Exercise directions
Among the entries below, take the line with "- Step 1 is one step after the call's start" and the line with "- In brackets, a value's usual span", and output them and every line between them exactly, with nothing else.

Raw data

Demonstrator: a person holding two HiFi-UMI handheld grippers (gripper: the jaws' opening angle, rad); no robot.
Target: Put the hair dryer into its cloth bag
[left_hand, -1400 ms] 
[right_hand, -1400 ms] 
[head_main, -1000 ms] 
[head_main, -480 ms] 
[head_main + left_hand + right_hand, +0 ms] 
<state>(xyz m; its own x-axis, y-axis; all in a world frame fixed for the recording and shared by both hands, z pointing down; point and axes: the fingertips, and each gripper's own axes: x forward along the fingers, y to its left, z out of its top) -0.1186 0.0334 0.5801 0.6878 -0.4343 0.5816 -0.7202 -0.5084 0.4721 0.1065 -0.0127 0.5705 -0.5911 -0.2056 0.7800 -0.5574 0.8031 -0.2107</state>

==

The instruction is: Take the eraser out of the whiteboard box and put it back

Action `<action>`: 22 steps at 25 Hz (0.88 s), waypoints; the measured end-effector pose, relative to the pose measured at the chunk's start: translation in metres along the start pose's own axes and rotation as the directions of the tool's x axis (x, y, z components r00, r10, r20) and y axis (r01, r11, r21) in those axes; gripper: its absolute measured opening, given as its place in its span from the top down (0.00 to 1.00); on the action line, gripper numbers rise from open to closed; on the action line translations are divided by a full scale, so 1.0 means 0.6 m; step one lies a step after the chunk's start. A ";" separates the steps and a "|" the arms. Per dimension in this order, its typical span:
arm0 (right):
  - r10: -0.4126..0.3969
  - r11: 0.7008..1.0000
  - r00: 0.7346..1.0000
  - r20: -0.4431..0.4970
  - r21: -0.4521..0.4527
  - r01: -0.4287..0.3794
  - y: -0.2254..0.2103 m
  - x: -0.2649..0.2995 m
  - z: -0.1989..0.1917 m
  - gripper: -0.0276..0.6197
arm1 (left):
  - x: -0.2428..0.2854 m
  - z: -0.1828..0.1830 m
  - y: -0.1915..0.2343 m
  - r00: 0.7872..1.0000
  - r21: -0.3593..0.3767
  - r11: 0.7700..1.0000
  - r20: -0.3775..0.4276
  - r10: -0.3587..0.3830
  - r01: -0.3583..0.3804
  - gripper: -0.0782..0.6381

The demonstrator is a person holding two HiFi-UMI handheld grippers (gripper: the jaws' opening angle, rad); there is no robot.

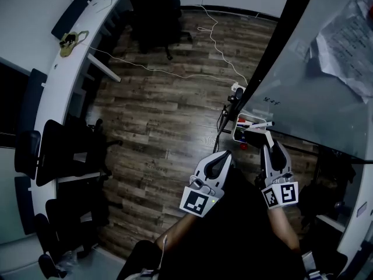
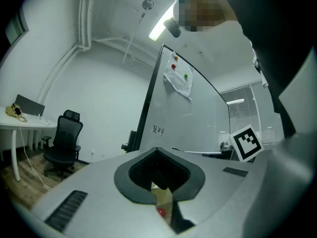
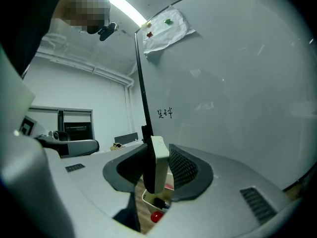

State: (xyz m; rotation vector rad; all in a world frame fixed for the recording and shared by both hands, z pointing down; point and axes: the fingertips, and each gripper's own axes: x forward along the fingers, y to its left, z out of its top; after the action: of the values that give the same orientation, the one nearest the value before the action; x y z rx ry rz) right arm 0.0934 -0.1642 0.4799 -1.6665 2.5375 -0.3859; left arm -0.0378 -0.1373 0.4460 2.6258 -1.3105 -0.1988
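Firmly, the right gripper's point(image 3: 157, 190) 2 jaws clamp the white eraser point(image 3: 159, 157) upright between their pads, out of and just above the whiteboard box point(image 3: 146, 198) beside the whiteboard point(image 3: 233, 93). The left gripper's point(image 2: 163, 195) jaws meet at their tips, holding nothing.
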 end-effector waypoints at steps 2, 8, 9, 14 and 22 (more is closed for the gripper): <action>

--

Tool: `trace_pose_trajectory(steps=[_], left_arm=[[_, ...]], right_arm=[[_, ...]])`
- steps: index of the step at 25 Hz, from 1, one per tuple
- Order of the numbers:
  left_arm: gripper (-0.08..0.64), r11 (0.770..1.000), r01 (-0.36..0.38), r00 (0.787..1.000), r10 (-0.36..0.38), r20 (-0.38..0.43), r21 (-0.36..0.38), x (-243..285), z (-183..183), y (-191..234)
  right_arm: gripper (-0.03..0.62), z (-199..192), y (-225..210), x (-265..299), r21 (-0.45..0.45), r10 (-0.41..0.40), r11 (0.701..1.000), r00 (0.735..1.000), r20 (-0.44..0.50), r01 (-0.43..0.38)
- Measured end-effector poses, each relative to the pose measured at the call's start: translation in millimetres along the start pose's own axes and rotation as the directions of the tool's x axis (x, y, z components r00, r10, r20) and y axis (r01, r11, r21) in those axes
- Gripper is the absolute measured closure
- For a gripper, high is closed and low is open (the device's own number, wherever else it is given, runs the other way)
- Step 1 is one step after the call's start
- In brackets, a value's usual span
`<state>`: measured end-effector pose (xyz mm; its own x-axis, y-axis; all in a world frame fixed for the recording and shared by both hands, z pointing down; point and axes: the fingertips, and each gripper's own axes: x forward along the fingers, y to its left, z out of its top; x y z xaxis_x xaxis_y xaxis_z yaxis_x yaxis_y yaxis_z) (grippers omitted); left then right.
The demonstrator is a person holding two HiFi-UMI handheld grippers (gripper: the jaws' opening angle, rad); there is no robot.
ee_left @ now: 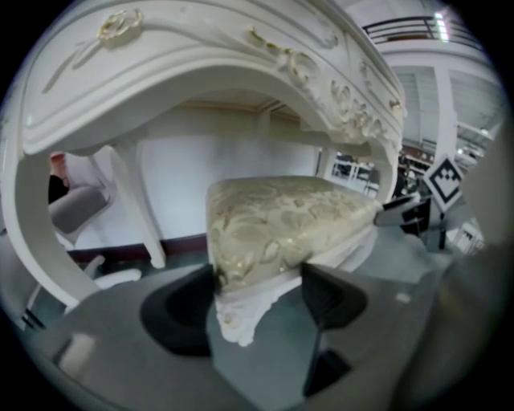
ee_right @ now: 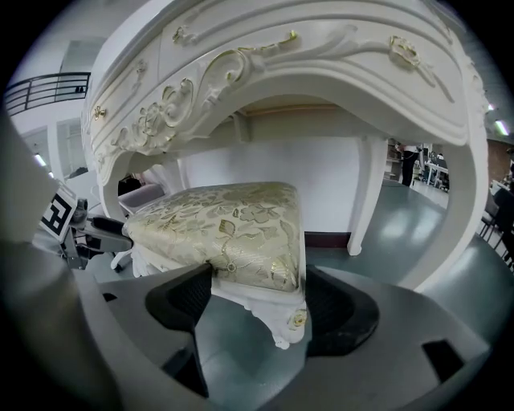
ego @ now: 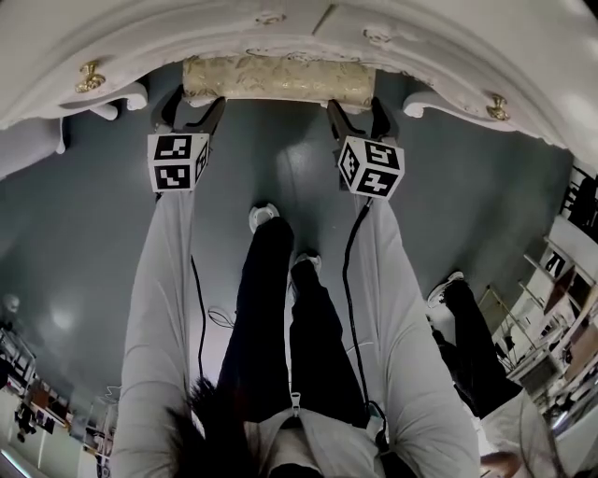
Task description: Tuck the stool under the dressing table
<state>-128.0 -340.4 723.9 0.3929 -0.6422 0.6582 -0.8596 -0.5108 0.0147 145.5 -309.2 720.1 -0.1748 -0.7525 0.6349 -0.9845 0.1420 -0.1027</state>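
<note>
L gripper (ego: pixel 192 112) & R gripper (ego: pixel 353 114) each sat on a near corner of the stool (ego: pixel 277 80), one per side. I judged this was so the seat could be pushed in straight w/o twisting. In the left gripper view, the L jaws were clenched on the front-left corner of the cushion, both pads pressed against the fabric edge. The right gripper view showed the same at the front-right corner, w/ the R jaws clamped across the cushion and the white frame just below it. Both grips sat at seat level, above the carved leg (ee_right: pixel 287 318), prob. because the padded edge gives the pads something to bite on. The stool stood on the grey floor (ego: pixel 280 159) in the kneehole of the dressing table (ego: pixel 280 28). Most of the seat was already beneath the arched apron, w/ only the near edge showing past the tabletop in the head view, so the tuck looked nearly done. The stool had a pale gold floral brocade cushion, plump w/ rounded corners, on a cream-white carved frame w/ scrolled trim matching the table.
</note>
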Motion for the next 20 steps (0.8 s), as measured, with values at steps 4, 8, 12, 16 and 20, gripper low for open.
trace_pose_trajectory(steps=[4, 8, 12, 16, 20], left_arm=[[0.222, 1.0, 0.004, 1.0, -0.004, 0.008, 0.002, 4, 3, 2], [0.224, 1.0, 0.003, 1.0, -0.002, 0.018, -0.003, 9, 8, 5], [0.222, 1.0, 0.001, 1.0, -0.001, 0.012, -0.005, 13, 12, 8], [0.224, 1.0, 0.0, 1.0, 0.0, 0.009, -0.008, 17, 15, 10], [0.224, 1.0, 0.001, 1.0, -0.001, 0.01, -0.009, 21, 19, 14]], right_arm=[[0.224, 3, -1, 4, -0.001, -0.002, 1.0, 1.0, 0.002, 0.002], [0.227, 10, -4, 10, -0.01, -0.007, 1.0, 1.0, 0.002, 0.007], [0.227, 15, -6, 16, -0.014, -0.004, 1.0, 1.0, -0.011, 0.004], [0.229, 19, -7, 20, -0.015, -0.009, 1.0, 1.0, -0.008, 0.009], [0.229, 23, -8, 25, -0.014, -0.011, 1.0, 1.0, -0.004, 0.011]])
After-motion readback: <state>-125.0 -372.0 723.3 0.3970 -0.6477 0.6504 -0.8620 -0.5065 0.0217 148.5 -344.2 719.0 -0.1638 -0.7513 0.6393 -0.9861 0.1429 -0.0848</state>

Output
- Step 1 is one step after the call's start
- In brackets, a value's usual span

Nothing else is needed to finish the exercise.